Le déficit qui se creuse
  • La France a une nouvelle fois repoussé à 2017 (au lieu de 2015), son objectif de réduction du déficit public sous la limite européenne de 3% du PIB. Le déficit s'élèvera à 4,4% cette année, contre 3,8% prévus. "Nous ne changerons pas de politique, nous nous refusons à aller dans l'austérité", a expliqué Jean-Marie Le Guen, secrétaire d'Etat aux Relations avec le Parlement. "Nous appliquons la politique qui est la nôtre, les 50 milliards de diminution de dépense seront mis en oeuvre à l'euro près. Mais nous n'irons pas au-delà dans une politique qui serait une politique d'austérité. Nous adaptons la question des déficits, en fonction de la capacité et du rythme du retour de la croissance dans notre pays et en zone euro".

La crise (et Sarkozy) n'explique pas tout
Difficile de se cacher derrière l'argument de la seule crise.
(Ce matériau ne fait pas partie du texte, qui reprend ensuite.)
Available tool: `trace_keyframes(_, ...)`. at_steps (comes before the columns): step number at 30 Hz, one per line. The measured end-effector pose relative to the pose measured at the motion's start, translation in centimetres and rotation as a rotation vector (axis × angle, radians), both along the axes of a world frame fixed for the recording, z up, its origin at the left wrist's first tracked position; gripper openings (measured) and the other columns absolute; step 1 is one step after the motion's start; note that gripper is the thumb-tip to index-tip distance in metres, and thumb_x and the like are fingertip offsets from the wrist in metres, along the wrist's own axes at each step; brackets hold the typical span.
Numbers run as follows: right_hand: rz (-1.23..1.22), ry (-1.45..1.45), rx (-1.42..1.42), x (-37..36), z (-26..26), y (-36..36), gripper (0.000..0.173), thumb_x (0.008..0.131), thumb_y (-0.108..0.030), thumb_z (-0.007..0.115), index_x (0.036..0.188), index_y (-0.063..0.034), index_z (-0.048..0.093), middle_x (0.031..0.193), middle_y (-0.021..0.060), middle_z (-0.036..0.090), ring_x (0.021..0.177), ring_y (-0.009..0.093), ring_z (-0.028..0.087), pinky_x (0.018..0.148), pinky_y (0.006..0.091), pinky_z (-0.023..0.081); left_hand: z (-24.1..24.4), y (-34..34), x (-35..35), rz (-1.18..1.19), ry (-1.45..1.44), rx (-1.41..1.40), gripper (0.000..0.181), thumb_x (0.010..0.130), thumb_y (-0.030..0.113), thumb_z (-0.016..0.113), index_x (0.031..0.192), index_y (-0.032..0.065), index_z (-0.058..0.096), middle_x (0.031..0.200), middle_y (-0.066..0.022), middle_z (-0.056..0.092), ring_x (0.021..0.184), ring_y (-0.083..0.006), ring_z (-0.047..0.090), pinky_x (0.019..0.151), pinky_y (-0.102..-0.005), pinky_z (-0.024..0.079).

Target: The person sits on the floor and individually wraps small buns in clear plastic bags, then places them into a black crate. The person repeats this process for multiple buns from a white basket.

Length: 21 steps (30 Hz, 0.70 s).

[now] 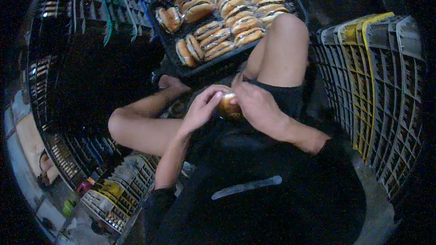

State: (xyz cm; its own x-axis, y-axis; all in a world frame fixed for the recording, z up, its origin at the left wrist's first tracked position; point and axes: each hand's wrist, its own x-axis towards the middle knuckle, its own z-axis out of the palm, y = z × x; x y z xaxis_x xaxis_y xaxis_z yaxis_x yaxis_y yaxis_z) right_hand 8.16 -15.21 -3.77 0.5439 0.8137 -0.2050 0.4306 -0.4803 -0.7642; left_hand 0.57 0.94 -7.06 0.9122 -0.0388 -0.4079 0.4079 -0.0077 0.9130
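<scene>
A bread bun (229,103) is held close to my lap, between both hands. The fingers of my left hand (205,103) rest around its left side. My right hand (259,103) grips it from the right and is slightly blurred. Whether the bun is wrapped cannot be told, since the fingers hide much of it. Past my knees stands a black plastic crate (204,66) holding several filled buns (236,12) in clear wrapping, laid in rows.
Nested plastic crates, grey and yellow (357,75), rise at my right. Dark stacked crates (88,17) stand at my left. Lower left are more crates (119,190), with a person (46,163) beyond. My bent knees (289,27) flank the work; the right one overlaps the bun crate.
</scene>
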Motion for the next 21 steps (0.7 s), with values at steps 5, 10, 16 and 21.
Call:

À court terme, avec un numérateur (la dette brute) qui progresse et un dénominateur (la production économique) qui stagne, le ratio dette/PIB va mécaniquement continuer à progresser. Certains économistes jugent même désormais inévitable qu'il atteigne 100% en 2016 ou 2017, niveau déjà atteint ou dépassé par plusieurs pays européens, dont la Grèce, Chypre et le Portugal, ainsi que l'Irlande, l'Italie et la Belgique. L'Espagne a annoncé mardi qu'elle franchirait à son tour cette barre en 2015.
Dans ce panorama sombre, un motif de consolation: la France emprunte toujours à des taux très bas - environ 1,35% à 10 ans -, ce qui permet d'éviter que les intérêts ne viennent encore alourdir davantage la facture. Ainsi, la charge des intérêts de la dette, est presque au même niveau qu'en 2008. Elle était de 45 milliards l'an dernier et est prévue à 46,7 milliards cette année.
Une aubaine qui reste toutefois précaire, s'inquiètent certains. "Il suffirait d'un mouvement sur les taux d'intérêt, déjà extraordinairement bas, pour que la charge de cette dette explose, fragilisant comme jamais les équilibres financiers et le crédit de la France", a ainsi mis en garde le président du MoDem François Bayrou, qui a fait de la dette son cheval de bataille depuis 2007.